In recent years, several single-cell approaches have emerged that enable researchers to understand the tumor heterogeneity with greater resolution than conventional bulk approaches. Single-cell RNA sequencing (scRNA-seq), for instance, has taken biological research labs by storm. It is a powerful application for looking at the heterogeneity of gene expression and identifying key pathways being impacted by therapeutics or disease states.
In 2019, Anna Nam, Dan Landau, and colleagues at Weill Cornell Medicine up-leveled this technique by developing Genotyping of Transcriptomes (GoT) that combines scRNA-seq with genotyping. This approach assesses cDNA from the scRNAseq libraries to detect DNA-level variants, enabling DNA mutations and transcriptome data to be assessed from the same cells.

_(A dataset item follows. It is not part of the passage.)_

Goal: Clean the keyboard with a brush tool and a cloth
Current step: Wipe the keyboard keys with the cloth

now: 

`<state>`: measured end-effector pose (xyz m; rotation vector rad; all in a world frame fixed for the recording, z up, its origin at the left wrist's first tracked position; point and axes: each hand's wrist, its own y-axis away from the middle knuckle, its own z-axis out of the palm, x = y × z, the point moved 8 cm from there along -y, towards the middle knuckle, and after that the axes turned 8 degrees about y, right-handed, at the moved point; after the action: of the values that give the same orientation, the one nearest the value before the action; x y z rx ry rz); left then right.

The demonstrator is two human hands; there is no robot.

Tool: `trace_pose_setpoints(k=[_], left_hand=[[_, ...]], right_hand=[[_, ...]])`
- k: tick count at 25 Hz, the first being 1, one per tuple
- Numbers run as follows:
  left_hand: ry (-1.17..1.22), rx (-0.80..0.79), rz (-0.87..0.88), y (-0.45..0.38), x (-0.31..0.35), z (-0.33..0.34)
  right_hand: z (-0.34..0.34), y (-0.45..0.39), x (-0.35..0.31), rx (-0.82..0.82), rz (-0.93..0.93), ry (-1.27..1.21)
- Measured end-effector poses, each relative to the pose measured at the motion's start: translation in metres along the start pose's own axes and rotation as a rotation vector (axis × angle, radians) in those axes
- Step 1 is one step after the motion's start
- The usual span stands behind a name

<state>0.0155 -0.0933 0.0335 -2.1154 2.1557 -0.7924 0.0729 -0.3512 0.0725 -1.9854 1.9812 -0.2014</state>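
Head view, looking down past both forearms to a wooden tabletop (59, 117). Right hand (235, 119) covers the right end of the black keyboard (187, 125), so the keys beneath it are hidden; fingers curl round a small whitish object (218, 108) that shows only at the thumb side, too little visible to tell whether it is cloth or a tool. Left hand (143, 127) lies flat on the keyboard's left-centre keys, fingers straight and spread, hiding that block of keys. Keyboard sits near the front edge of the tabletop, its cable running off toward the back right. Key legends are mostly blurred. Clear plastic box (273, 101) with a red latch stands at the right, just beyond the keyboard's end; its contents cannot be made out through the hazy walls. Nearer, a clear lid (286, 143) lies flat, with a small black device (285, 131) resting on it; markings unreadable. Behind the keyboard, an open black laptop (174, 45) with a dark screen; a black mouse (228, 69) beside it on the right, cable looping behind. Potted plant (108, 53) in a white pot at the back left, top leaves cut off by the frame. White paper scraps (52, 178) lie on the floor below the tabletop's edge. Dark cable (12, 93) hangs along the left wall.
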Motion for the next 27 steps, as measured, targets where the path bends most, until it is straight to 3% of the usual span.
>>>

Single-cell DNA sequencing (scDNA-seq) is another methodology that has transformed our ability to profile cancer. This method assesses DNA variants by amplifying targeted regions of the genome for NGS. Technologies like Mission Bio’s Tapestri Platform also conduct multi-omic assays, where DNA variants and cell-surface proteins (immunophenotype) are simultaneously assessed in the same cells.
Recognizing which technology to use to answer a biological question becomes difficult when multiple options are available. Here, we describe applications for which GoT and scDNA are best suited.
When to use Genotyping of Transcriptomes
The primary use of the GoT method is to measure the transcriptome of cancer cells in the context of the mutations they carry. Because tumors are composed of a mix of genetically distinct subclones, correlating transcription data with the underlying mutational profile of each cell provides valuable information about cancer complexity.
For instance, Nam et al. (2019) profiled cells from patients with myeloproliferative neoplasms to understand how somatic mutations disrupt normal blood development . Here, the researchers compared the transcriptional profiles of mutant and normal cells to gain insights into disease processes. Overall, the GoT method is applicable for cancer profiling studies where information on gene expression and somatic mutations are needed to answer the scientific question.
Although GoT showcases the powerful ability to extract DNA variant information from scRNA-seq assays, it has some limitations. For instance, scRNA-seq is a genome-wide application and as such may have low numbers of reads to support genotype data (example 2x coverage). Thus, it can only confidently measure DNA variants with relatively high (VAF >10%). Also, because only ~ 5% of the genome is transcribed, only a small proportion of the genome can be assessed for cancer-associated mutations.
When to use Single-cell DNA
The strengths of scDNA-seq and multi-omics are apparent for deeper assessments of clonal architecture. With GoT, neither non-coding variants nor rare subclonal variants will be detected. Yet, both are critical to understanding genetic heterogeneity. Single-cell DNA sequencing platforms like Tapestri are purpose-built for detecting DNA variants directly from the genome, even ones with very low VAF (0.1%). Because the assays are targeted (there is high read depth per amplicon region), rare variants are captured with high confidence.
Due to its high sensitivity, scDNA-seq is appropriate for cancer applications where identifying the occurrence of rare subclones is paramount, such as when investigating clonal architecture and therapy resistance, and the detection of measurable residual disease (MRD). For instance, Miles et al. (2020) leveraged scDNA-seq to describe the clonal composition of patients with hematological malignancies, and Peretz et al (2021) used the method to identify mechanisms of therapy resistance in patients with acute myeloid leukemia [1,2]. Other studies are well-suited for Tapestri multi-omics assays that detect genotype and immunophenotype. Such assays can determine the cell type in which the mutation is occurring. Dillon et al. (2021) utilized this capability to enhance the detection of MRD.
Overall, both GoT and scDNA-seq have aspects that lend themselves well to investigating cancer. While the former includes gene expression analysis, it has limitations in detecting rare DNA variants. Alternatively, scDNA-seq is highly sensitive to detection mutations but lacks expression data. The choice of which method to use is largely determined by the scientific question and research goals of your project.
1. Nam AS et al. Somatic mutations and cell identity linked by Genotyping of Transcriptomes. Nature. 2019. Jul;571(7765):355-360.
2. Miles LA et al. Single-cell mutation analysis of clonal evolution in myeloid malignancies. Nature. 2020 Nov;587(7834):477-482.
3. Peretz CAC. Single-cell DNA sequencing reveals complex mechanisms of resistance to quizartinib. Blood Adv. 2021 Mar 9;5(5):1437-1441.
4. Dillon LW et al. Personalized Single-Cell Proteogenomics to Distinguish Acute Myeloid Leukemia from Non-Malignant Clonal Hematopoiesis. Blood Cancer Discov. 2021 Jul;2(4):319-325.